I have worked in retail for a good portion of my life  (more than I would ever have liked) and have encountered numerous occurrences involving gender and sexuality that baffle and intrigue me. The one question I’m going to be focusing on today has not ceased and seems to get more desperate with every passing year, “Is this the mens section?” I’ll get that question from some girl who has stumbled into the aisle of flannels that look surprisingly like every other flannel because they’re flannels and when I tell them they have in fact picked up a mens shirt it’s almost like they’ve touched fire and throw the garment down or shove it back into the rack as if it’s covered in syphilis.

My favorite encounter, though, happened recently when a dude came into the store and began looking around with a completely befuddled look on his face. I asked him if he needed any help and he responded with a little anecdote about how he was in another one of these stores and was accidentally shopping in -gasp- the womens section and failed to notice though the clothes “seemed to be super tiny.” He told me he asked an associate there and they directed him to the mens section to which he responded to the associate, “I was just testing you.” Wow. They guy was that embarrassed by being in the womens section that he cracked an awful joke so as to conserve his ego? Sad. WHO CARES?! If I find something cute and it fits me the way I like it then I’m buying it regardless of what section of the store I find it in. I even accidentally gave some dude a sweatshirt I thought was mens, but it turns out, it wasn’t! HA! And he lovedddd it. This just goes to show how stupid it is to separate mens and womens clothes because really, they’re just clothes.
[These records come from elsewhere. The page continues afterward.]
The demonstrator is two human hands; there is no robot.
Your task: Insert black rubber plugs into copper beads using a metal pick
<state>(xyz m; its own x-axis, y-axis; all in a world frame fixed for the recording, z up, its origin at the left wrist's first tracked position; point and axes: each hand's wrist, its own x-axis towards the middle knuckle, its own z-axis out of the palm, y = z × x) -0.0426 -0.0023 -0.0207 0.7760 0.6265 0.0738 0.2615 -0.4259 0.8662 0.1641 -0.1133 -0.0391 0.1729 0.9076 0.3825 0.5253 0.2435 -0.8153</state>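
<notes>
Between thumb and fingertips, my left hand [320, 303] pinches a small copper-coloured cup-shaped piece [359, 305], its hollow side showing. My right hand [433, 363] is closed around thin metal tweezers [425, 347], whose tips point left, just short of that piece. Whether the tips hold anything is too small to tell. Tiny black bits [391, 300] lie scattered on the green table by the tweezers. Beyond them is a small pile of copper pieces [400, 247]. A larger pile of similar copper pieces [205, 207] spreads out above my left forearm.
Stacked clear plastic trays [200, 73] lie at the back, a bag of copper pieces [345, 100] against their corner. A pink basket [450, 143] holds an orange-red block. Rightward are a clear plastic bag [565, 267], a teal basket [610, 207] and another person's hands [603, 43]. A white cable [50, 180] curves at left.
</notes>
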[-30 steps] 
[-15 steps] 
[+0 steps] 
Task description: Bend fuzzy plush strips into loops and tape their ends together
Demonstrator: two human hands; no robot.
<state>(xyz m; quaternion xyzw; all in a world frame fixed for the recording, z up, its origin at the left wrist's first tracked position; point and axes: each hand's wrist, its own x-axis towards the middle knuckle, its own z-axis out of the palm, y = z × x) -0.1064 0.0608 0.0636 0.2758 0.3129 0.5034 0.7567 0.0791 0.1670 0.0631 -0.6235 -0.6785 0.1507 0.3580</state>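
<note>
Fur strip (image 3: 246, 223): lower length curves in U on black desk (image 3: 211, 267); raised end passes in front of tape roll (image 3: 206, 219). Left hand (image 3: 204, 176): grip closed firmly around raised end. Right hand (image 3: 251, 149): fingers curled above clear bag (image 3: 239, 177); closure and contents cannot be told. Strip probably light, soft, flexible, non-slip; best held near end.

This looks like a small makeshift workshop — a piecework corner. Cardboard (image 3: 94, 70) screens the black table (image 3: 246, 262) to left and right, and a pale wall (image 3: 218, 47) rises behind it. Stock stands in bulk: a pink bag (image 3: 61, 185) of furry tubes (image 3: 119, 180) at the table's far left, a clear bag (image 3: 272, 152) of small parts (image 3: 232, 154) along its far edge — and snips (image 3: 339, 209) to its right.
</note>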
Putting all these connotations on cotton is just plain ridiculous, but here I go again with not understanding society and all these gender binaries and sexual inferences. 

I used to dress in boys clothes in high school because I found them a lot more comfortable and made me feel less like a sexual object and more like a human being. And no I’m not saying ladies who wear ladies clothing are sexual objects, I am saying in high school I was a nervous nelly and didn’t like anyone looking at me in a suggestive way, it embarrassed me. Now however, I am all about the short shorts and crop tops, but the attention is still unwarranted and makes me ill. I’m just a lot more comfy with my body now than I was in the past. 
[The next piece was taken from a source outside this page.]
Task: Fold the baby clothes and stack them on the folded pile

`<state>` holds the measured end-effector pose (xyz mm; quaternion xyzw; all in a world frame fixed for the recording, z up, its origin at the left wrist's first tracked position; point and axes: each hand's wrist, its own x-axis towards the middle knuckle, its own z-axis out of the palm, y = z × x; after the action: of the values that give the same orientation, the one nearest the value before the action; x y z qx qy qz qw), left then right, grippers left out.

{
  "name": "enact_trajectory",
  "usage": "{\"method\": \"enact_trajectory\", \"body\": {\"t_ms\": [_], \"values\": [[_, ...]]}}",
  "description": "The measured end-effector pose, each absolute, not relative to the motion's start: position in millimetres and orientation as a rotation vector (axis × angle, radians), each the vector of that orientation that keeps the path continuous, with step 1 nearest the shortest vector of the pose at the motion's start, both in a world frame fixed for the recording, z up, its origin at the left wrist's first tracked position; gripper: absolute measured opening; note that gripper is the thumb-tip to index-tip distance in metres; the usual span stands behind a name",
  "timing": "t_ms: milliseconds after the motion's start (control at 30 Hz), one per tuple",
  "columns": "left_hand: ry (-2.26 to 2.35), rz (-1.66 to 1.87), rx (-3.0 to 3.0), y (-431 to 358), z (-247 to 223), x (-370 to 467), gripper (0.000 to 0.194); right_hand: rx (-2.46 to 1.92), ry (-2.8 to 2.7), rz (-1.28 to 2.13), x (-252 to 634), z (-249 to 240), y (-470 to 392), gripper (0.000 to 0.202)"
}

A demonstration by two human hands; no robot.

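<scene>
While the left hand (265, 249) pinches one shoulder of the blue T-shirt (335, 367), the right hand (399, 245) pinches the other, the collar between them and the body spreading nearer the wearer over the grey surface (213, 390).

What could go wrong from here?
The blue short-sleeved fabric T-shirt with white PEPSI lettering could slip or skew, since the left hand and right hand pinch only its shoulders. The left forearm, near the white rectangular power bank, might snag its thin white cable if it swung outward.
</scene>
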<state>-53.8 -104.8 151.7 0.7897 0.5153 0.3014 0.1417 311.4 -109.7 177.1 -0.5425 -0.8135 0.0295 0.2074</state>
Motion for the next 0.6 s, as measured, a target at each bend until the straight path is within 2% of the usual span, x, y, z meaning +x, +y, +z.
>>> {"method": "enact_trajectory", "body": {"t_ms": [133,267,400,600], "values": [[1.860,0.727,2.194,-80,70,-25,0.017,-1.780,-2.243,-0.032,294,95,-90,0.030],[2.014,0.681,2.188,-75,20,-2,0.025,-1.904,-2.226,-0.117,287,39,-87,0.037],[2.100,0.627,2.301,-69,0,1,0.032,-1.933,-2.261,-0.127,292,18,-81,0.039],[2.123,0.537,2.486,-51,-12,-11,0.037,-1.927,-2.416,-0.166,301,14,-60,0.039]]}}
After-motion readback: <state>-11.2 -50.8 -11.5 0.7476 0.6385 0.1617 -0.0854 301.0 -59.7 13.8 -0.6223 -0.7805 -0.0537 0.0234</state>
Anyway, there was another incident where a customer was visibly disturbed by shopping in the wrong section. A woman came into the store browsing lazily, picking up a few items here and there. She (OMG OMG OMG) wound up in the mens section and picked up some article of clothing, I can’t remember exactly what, and asked me if it was a mens item. Yes, I responded. She curled up her nose as if she smelled the bowels of Shelob’s lair and tossed the whatever-it-was back on the table with pure disgust. It made me think, Do people actually believe someone else will be able to tell whether or not what they’re wearing was made for men or women? Do they believe others are that invested in their personal appearance? Or what is it really that incited this unfathomable fear? Is it the thought that someone may think them queer (and yes I mean that in every way the word is/has been used)? Ugh, so stupid. 

With this refreshing new stance on masculinity and the (finally) sort of kind of change in the way women are portrayed in pop culture, I hoped this question would all but cease to be asked. Oh how wrong I was. OH! And I won’t go into the dress code of this company because quite frankly it borders on discrimination and well, that’s a completely different topic for a completely different time. I will just say, men are not allowed to wear womens clothes, which I find absurd on so many levels. Again, I won’t get into it (yet), but hold on to your panties y'all because I feel it comin’.